Yesterday, Real Madrid won because Capello finally figured out how important speed is. Robinho, as we promised, provided the velocity needed to open the field; Van Nistelroy had space to move, and Raúl returned to being the goal hound he can be when there are other players with bigger and faster players to do the work of getting to the penalty area. Meanwhile, FC Barcelona with Gudjohnsen a disasterous substitute for Eto'o, bogged down in the last 30 meters, and their 4 able "touch" players -- Iniesta, Deco, Xavi Fernández and Ronaldinho -- spent more time bumping into each other more than doing anything else. Thuram, an equally disastrous substitute for Márquez, was out of position on Raúl's goal, and seemed lost the entire evening. Thuram was to provide more speed than Márquez, who had a difficult time with Chelsea's faster forwards. In last night's game, Márquez would not have had the same problem with Raúl or Van Nistelrooy.

Even so, Madrid's defense was porous, Messi broke through almost at will during the first half, and FC Barcelona flubbed numerous occasions, twice with little more to do than push the ball into the net.

Bottom line: the season is long and Madrid lacks depth. For those of you who have asked me if I am a FC Barcelona fan because of the case I wrote with them (i.e., a Real Madrid enemy) the answer is no. I am not a football fan, I am a strategist. Strategically, FC Barcelona has not adapted well to the loss of Eto'o; Gudjohnsen's failure will require another set of strategic adjustments. Strategically, Capello has been slow to recognize that defending field position is no longer a substitute for velocity. Yesterday, the Brazilians saved the day. (Roberto Carlos was outstanding on defense.)
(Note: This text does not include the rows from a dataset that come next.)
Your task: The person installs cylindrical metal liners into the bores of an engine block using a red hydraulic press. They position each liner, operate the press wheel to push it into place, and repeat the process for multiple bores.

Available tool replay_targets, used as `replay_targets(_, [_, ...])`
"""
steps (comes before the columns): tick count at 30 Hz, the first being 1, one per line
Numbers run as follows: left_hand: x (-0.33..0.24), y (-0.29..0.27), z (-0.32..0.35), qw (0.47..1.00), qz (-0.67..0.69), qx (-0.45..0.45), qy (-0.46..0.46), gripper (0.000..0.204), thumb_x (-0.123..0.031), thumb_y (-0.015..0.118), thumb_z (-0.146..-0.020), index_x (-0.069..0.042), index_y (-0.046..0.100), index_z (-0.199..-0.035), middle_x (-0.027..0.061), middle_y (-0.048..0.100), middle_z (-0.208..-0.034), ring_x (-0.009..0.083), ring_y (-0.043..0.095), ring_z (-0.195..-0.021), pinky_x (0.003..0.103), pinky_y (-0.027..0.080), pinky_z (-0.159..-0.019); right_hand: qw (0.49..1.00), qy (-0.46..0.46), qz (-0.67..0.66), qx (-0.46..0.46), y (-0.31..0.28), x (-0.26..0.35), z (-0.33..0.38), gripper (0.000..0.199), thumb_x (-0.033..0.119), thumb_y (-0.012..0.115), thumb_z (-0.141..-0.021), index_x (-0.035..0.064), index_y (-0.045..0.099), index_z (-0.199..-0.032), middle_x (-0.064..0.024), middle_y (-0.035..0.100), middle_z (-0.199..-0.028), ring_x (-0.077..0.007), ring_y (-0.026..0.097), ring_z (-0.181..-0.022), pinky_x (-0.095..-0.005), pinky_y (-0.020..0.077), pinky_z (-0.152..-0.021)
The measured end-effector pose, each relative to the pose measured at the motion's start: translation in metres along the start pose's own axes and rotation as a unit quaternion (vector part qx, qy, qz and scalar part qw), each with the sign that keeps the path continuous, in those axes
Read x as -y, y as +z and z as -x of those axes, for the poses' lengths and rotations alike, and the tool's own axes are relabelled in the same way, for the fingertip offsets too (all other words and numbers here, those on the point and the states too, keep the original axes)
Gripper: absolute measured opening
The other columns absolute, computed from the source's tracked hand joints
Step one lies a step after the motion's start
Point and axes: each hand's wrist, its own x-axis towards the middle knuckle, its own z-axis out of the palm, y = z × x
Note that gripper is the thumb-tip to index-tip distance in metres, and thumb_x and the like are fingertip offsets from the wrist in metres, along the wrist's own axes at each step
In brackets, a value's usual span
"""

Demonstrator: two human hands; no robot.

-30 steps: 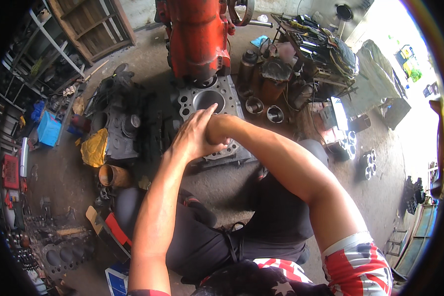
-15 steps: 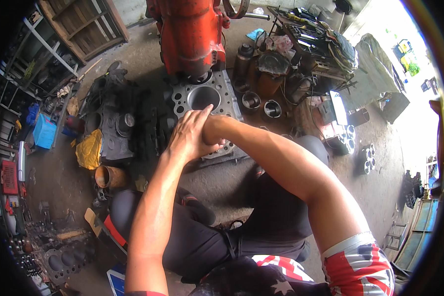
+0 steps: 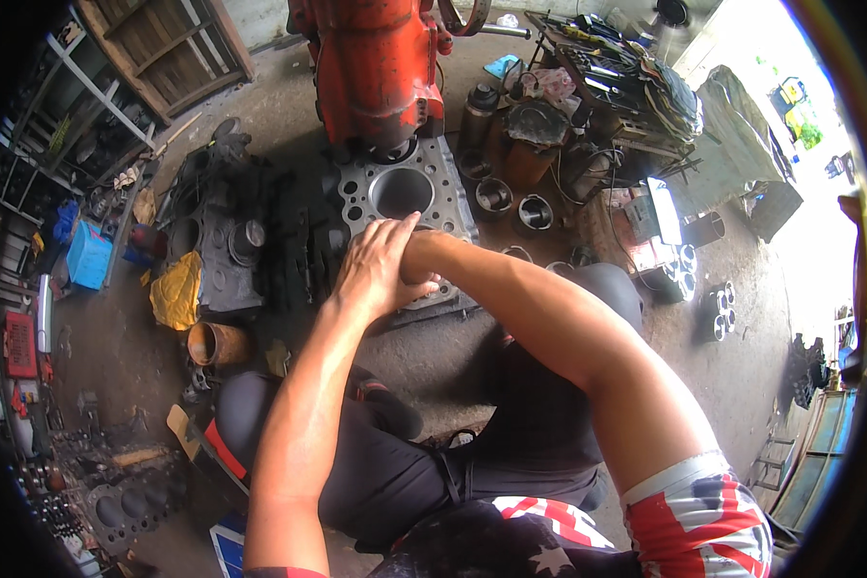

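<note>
On the floor before me lies a grey engine block [image 3: 460, 223] with a wide round cylinder bore [image 3: 402, 197] facing up. My left hand [image 3: 374, 268] is laid over the block's near part, fingers stretched forward and the thumb toward me, close against my right hand. My right hand [image 3: 420, 258] comes in from the right and points down at the near end of the block; its fingers are hidden. Whether it holds anything does not show. A large red machine [image 3: 376, 72] stands over the block's far end.
Right of the block stand several pistons [image 3: 535, 213] and a brown can [image 3: 528, 162]. Another engine block [image 3: 226, 279] with a yellow cloth [image 3: 176, 292] lies left, near a rusty cylinder sleeve [image 3: 218, 344]. A tool-laden bench [image 3: 617, 82] is at the back right.
The whole view has shifted slightly. Both hands keep nearly the same place on the block.
</note>
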Motion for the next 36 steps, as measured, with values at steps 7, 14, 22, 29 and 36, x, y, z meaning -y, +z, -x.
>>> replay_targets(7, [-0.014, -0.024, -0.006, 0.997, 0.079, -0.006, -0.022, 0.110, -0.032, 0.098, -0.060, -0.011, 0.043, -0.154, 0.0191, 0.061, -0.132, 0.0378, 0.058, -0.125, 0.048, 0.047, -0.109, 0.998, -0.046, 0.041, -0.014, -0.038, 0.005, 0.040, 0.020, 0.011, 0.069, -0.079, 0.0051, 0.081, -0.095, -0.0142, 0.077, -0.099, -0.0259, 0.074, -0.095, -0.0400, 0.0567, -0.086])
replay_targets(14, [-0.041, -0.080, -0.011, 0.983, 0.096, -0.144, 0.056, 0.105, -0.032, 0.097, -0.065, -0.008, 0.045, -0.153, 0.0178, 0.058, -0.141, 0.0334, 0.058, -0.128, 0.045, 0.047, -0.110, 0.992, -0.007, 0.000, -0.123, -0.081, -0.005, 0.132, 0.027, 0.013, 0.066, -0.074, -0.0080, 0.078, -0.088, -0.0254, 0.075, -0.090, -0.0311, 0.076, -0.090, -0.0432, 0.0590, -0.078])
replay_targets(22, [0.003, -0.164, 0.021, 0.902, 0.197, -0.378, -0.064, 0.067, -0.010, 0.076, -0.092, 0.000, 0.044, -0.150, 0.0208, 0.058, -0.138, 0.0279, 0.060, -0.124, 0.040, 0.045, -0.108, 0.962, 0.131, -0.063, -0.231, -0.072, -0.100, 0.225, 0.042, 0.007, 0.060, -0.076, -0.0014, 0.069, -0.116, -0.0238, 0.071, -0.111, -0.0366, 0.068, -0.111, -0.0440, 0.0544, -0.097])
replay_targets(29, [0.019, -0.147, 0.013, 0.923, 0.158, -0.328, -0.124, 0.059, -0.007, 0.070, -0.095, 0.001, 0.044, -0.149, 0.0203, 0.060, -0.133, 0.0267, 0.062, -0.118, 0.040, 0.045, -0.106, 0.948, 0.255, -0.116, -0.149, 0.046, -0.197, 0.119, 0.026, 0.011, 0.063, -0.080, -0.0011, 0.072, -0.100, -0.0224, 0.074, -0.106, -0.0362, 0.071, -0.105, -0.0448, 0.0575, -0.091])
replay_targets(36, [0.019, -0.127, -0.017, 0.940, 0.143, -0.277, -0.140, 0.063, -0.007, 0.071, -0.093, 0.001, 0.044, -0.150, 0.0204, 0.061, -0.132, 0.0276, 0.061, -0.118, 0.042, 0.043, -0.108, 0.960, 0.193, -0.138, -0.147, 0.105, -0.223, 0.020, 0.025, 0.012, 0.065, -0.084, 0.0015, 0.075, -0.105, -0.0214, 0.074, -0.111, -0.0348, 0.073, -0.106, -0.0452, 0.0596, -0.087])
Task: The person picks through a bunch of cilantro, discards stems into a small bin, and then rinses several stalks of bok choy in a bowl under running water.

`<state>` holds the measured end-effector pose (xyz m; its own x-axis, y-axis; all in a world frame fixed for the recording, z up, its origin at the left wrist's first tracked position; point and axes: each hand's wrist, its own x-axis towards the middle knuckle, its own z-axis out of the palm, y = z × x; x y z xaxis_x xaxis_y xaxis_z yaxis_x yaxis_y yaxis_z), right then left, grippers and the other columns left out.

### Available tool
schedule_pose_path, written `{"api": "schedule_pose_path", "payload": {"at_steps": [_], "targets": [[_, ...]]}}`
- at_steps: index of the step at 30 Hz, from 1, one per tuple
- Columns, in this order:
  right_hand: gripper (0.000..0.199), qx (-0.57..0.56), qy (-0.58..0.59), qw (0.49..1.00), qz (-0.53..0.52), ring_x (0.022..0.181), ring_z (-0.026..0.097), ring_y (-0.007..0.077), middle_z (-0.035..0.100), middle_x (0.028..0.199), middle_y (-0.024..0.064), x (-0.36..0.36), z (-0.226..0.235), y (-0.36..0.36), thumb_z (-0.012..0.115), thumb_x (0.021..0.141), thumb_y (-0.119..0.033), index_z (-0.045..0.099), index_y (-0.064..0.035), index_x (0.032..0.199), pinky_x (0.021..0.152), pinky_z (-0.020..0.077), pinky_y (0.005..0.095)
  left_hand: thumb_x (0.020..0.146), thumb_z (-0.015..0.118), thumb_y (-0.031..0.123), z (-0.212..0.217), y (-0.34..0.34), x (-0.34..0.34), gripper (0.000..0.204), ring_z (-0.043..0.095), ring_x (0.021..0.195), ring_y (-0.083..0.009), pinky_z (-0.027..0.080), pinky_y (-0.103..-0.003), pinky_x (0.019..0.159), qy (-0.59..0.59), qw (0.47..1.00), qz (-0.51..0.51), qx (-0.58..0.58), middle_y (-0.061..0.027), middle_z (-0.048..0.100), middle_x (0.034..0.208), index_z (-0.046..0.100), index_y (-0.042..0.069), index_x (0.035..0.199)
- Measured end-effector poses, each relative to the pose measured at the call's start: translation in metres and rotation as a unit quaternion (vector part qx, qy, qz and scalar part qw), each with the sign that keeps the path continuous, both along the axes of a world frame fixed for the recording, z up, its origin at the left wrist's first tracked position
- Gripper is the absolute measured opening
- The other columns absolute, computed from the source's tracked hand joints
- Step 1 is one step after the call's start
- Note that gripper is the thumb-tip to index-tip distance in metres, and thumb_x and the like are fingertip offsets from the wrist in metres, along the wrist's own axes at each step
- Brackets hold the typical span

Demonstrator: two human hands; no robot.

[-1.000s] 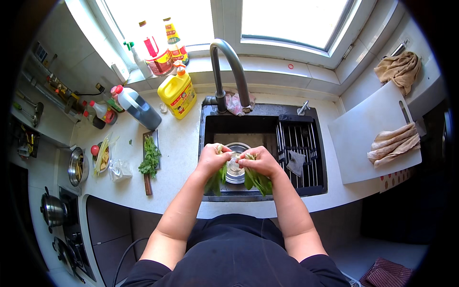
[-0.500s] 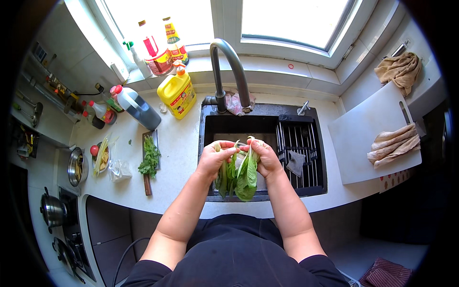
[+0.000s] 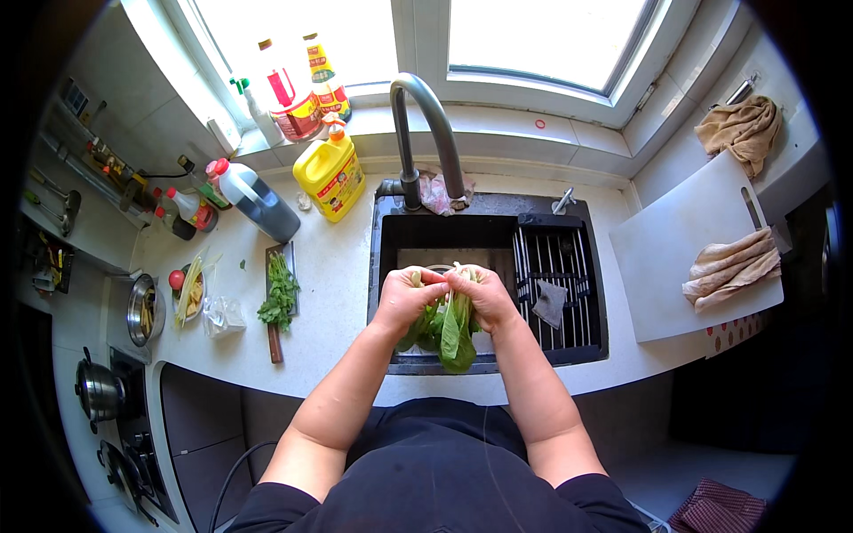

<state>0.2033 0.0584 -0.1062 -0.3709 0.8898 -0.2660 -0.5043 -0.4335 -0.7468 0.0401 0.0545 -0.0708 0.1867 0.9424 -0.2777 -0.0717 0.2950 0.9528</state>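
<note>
Both hands hang over the near part of the black sink point(image 3: 506, 204), close together. Leafy greens point(image 3: 456, 342) with pale stalks are held between them, leaves drooping toward me. My right hand point(image 3: 487, 298) is closed round the stalk ends, its fingertips at the pale bases. Curled fingers on my left hand point(image 3: 410, 298) grip more stalks, with the thumb and forefinger reaching across to the bunch by the right hand. Darker leaves show under the left fingers. The hands and leaves partly hide the sink's bottom.
A tall faucet point(image 3: 407, 182) arches over the sink, beside a drying rack point(image 3: 582, 289) holding a grey cloth. Left on the counter lie a cleaver point(image 3: 275, 342) with chopped herbs point(image 3: 280, 293), a yellow jug point(image 3: 330, 178) and several bottles. A white cutting board point(image 3: 653, 258) leans at right.
My hands have drawn closer together, and the left thumb and forefinger now meet the stalks at the right hand. The leaves have bunched together and hang more narrowly.
</note>
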Motion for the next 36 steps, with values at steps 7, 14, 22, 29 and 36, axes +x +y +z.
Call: {"api": "schedule_pose_path", "payload": {"at_steps": [7,14,22,29,36], "targets": [[0.019,-0.051,0.070,0.994,-0.061,0.079,0.063,0.0204,0.064,0.091,0.0128,0.006,0.003,0.001,0.060,0.086,-0.021,0.057,-0.0029,0.092,0.070,0.0531,0.0330,0.080,0.068,0.016,0.005,0.005,-0.013,0.027,0.056,0.059,-0.0100,0.048,-0.023,0.057,-0.063,0.994,0.016,-0.087,-0.0048,0.063,0.084,0.058,0.001,0.100],[0.017,-0.048,0.061,0.995,-0.065,0.062,0.061,0.0167,0.061,0.076,0.0081,0.021,0.005,0.004,0.061,0.085,-0.017,0.055,-0.0038,0.093,0.058,0.0523,0.0289,0.082,0.065,0.014,-0.001,0.012,-0.031,0.034,0.058,0.070,-0.0152,0.051,-0.029,0.063,-0.160,0.973,0.061,-0.158,-0.0086,0.061,0.096,0.050,0.004,0.111],[0.018,-0.007,-0.104,0.995,0.008,0.062,0.056,0.0086,0.060,0.074,0.0013,-0.017,0.019,-0.005,0.071,0.075,-0.009,0.060,-0.0029,0.087,0.055,0.0460,0.0225,0.081,0.066,0.010,-0.007,0.011,-0.012,0.024,0.059,0.068,-0.0135,0.052,-0.028,0.063,-0.060,0.993,0.056,-0.089,-0.0058,0.062,0.081,0.057,0.002,0.101],[0.020,0.086,-0.280,0.954,0.063,0.065,0.057,0.0082,0.063,0.076,0.0021,-0.020,0.030,-0.008,0.074,0.071,-0.009,0.065,-0.0008,0.086,0.059,0.0473,0.0243,0.085,0.062,0.020,0.005,0.007,-0.009,0.026,0.058,0.077,-0.0133,0.051,-0.027,0.065,-0.153,0.976,0.073,-0.139,-0.0059,0.058,0.095,0.059,0.003,0.104],[0.020,0.059,-0.212,0.976,0.006,0.066,0.057,0.0076,0.064,0.076,0.0025,-0.006,0.018,0.001,0.074,0.071,-0.012,0.066,0.0007,0.084,0.059,0.0468,0.0237,0.078,0.069,0.017,0.007,0.013,-0.019,0.024,0.055,0.067,-0.0066,0.044,-0.020,0.056,0.041,0.997,-0.040,-0.050,-0.0026,0.064,0.085,0.064,0.002,0.097]]}}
Thursday, October 19, 2006

Fútbol Club Barcelona: It's all about velocity

FC Barcelona was defeated handily by Chelsea yesterday evening. FC Barcelona's only real weakness, insufficient speed in its mid-fielders and defense, was the probable cause. Two fundamental strategic truths were made evident Wednesday night.

1) Outstanding opponents exploit your weaknesses; 2) Organizations must respond to changes in the competitive environment.

Football, we have argued on several occasions, has changed dramatically in the last decade, with stronger and faster players, like Chelsea's Drogba, coming to dominate the game. We saw this in American football in the 1960's and 1970's, where two great running backs, Jimmy Brown and O.J. Simpson, and a bevy of wide receivers brought Olympic sprinter speed and power to the offense. Inevitably, defenses countered by bringing in players with the same skill set to the defensive back position.

FC Barcelona has not reponded to this change in the competitive environment. A number of commentators, include myself, warned about the lack of speed on defensive last spring when Henry made life miserable for Barcelona. To make matters worse, the loss of Eto'o has deprived Barcelona of its only real scoring forward, whose speed also placed limits on opponents ability to counter-attack.

Barcelona's loss yesterday has ratcheted up the noise about this weekend's game with Real Madrid. Real Madrid still has too many slow old guys playing a young fast guys' game. The success of Robinho, Diarrà and Reyes is vital to Real Madrid's recuperation; If they play well, that makes space for veteran role players.

So much for the obvious. We will see what happens on Sunday.